#### [TASK OBJECTIVE]
The listing is to be duplicated in full, exactly as written.

──────── DATA EXCERPT ────────

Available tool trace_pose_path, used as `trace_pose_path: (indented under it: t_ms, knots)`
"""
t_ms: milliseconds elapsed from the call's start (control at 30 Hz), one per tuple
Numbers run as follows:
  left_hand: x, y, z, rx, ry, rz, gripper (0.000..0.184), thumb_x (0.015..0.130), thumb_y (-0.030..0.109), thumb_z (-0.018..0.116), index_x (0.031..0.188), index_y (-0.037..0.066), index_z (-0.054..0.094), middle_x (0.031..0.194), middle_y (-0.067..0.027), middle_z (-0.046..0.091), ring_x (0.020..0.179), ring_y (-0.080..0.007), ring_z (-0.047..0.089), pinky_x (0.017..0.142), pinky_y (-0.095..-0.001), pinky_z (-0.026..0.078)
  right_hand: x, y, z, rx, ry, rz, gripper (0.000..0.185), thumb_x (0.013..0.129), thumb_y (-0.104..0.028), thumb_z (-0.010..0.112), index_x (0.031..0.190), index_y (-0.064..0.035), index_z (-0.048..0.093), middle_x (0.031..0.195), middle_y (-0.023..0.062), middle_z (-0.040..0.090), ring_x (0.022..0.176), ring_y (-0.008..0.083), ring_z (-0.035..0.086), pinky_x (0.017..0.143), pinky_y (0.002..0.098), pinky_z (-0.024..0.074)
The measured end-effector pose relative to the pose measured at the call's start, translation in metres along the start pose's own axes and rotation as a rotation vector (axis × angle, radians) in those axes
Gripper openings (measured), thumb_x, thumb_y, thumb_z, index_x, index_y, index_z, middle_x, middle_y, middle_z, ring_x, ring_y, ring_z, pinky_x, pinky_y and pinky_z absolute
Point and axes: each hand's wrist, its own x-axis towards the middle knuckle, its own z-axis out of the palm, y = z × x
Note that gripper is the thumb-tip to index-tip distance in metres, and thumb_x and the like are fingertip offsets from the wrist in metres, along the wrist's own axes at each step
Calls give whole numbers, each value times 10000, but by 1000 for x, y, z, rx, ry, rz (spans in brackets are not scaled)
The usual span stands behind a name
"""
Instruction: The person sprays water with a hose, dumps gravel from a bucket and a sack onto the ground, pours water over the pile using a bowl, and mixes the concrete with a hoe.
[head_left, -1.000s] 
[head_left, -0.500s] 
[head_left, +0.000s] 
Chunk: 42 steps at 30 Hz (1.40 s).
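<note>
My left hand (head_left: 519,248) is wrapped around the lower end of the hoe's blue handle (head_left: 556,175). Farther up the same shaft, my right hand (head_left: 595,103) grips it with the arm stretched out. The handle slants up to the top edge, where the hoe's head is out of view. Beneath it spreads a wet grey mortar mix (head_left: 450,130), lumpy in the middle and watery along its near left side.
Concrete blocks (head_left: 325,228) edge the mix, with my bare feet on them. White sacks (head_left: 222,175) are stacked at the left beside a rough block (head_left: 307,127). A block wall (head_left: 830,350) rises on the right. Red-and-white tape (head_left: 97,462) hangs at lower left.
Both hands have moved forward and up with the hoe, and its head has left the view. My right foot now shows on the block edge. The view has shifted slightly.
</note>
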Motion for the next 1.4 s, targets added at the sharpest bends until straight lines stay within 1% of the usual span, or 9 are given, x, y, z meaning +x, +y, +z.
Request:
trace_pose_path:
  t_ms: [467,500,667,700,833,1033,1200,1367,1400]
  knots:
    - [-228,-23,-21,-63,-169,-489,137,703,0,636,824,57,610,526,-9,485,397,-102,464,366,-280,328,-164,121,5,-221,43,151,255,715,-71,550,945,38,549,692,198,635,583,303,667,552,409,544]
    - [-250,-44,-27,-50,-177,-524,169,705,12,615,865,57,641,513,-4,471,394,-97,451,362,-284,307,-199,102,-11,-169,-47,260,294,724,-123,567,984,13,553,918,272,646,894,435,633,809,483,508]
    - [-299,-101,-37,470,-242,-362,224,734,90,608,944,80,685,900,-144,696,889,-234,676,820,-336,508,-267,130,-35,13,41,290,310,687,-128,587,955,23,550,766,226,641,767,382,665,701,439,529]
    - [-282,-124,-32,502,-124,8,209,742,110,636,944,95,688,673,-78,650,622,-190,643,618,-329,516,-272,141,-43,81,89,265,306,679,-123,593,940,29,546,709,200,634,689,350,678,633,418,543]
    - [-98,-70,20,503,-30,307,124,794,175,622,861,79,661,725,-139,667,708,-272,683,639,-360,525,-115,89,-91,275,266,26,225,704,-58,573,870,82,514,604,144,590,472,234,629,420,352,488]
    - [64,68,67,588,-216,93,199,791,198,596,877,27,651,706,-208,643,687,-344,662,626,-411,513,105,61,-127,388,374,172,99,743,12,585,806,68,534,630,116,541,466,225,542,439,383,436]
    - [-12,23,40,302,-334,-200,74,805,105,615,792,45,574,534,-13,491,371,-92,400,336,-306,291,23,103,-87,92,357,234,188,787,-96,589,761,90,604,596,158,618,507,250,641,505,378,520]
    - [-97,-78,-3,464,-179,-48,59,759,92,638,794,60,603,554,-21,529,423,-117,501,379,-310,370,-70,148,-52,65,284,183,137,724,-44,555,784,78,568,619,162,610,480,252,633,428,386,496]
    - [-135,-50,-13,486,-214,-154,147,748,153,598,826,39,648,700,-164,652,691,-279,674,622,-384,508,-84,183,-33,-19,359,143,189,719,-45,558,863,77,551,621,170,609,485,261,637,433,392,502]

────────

#### [WRITTEN RESPONSE]
Available tool trace_pose_path, used as `trace_pose_path: (indented under it: t_ms, knots)`
"""
t_ms: milliseconds elapsed from the call's start (control at 30 Hz), one per tuple
Numbers run as follows:
  left_hand: x, y, z, rx, ry, rz, gripper (0.000..0.184), thumb_x (0.015..0.130), thumb_y (-0.030..0.109), thumb_z (-0.018..0.116), index_x (0.031..0.188), index_y (-0.037..0.066), index_z (-0.054..0.094), middle_x (0.031..0.194), middle_y (-0.067..0.027), middle_z (-0.046..0.091), ring_x (0.020..0.179), ring_y (-0.080..0.007), ring_z (-0.047..0.089), pinky_x (0.017..0.142), pinky_y (-0.095..-0.001), pinky_z (-0.026..0.078)
  right_hand: x, y, z, rx, ry, rz, gripper (0.000..0.185), thumb_x (0.013..0.129), thumb_y (-0.104..0.028), thumb_z (-0.010..0.112), index_x (0.031..0.190), index_y (-0.064..0.035), index_z (-0.048..0.093), middle_x (0.031..0.195), middle_y (-0.023..0.062), middle_z (-0.040..0.090), ring_x (0.022..0.176), ring_y (-0.008..0.083), ring_z (-0.035..0.086), pinky_x (0.017..0.143), pinky_y (0.002..0.098), pinky_z (-0.024..0.074)
The measured end-effector pose relative to the pose measured at the call's start, translation in metres along the start pose's own axes and rotation as a rotation vector (axis × angle, radians) in those axes
Gripper openings (measured), thumb_x, thumb_y, thumb_z, index_x, index_y, index_z, middle_x, middle_y, middle_z, ring_x, ring_y, ring_z, pinky_x, pinky_y and pinky_z absolute
Point and axes: each hand's wrist, its own x-axis towards the middle knuckle, its own z-axis out of the palm, y = z × x
Note that gripper is the thumb-tip to index-tip distance in metres, and thumb_x and the like are fingertip offsets from the wrist in metres, along the wrist's own axes at each step
Calls give whole numbers, each value times 10000, but by 1000 for x, y, z, rx, ry, rz (spans in brackets are not scaled)
The usual span stands behind a name
"""
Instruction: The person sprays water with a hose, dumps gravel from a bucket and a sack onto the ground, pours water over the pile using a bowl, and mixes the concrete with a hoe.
[head_left, -1.000s] 
[head_left, -0.500s] 
[head_left, +0.000s] 
Chunk: 42 steps at 30 Hz (1.40 s).
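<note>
My left hand (head_left: 519,248) is wrapped around the lower end of the hoe's blue handle (head_left: 556,175). Farther up the same shaft, my right hand (head_left: 595,103) grips it with the arm stretched out. The handle slants up to the top edge, where the hoe's head is out of view. Beneath it spreads a wet grey mortar mix (head_left: 450,130), lumpy in the middle and watery along its near left side.
Concrete blocks (head_left: 325,228) edge the mix, with my bare feet on them. White sacks (head_left: 222,175) are stacked at the left beside a rough block (head_left: 307,127). A block wall (head_left: 830,350) rises on the right. Red-and-white tape (head_left: 97,462) hangs at lower left.
Both hands have moved forward and up with the hoe, and its head has left the view. My right foot now shows on the block edge. The view has shifted slightly.
</note>
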Motion for the next 1.4 s, targets added at the sharpest bends until straight lines stay within 1% of the usual span, or 9 are given, x, y, z meaning +x, +y, +z.
Request:
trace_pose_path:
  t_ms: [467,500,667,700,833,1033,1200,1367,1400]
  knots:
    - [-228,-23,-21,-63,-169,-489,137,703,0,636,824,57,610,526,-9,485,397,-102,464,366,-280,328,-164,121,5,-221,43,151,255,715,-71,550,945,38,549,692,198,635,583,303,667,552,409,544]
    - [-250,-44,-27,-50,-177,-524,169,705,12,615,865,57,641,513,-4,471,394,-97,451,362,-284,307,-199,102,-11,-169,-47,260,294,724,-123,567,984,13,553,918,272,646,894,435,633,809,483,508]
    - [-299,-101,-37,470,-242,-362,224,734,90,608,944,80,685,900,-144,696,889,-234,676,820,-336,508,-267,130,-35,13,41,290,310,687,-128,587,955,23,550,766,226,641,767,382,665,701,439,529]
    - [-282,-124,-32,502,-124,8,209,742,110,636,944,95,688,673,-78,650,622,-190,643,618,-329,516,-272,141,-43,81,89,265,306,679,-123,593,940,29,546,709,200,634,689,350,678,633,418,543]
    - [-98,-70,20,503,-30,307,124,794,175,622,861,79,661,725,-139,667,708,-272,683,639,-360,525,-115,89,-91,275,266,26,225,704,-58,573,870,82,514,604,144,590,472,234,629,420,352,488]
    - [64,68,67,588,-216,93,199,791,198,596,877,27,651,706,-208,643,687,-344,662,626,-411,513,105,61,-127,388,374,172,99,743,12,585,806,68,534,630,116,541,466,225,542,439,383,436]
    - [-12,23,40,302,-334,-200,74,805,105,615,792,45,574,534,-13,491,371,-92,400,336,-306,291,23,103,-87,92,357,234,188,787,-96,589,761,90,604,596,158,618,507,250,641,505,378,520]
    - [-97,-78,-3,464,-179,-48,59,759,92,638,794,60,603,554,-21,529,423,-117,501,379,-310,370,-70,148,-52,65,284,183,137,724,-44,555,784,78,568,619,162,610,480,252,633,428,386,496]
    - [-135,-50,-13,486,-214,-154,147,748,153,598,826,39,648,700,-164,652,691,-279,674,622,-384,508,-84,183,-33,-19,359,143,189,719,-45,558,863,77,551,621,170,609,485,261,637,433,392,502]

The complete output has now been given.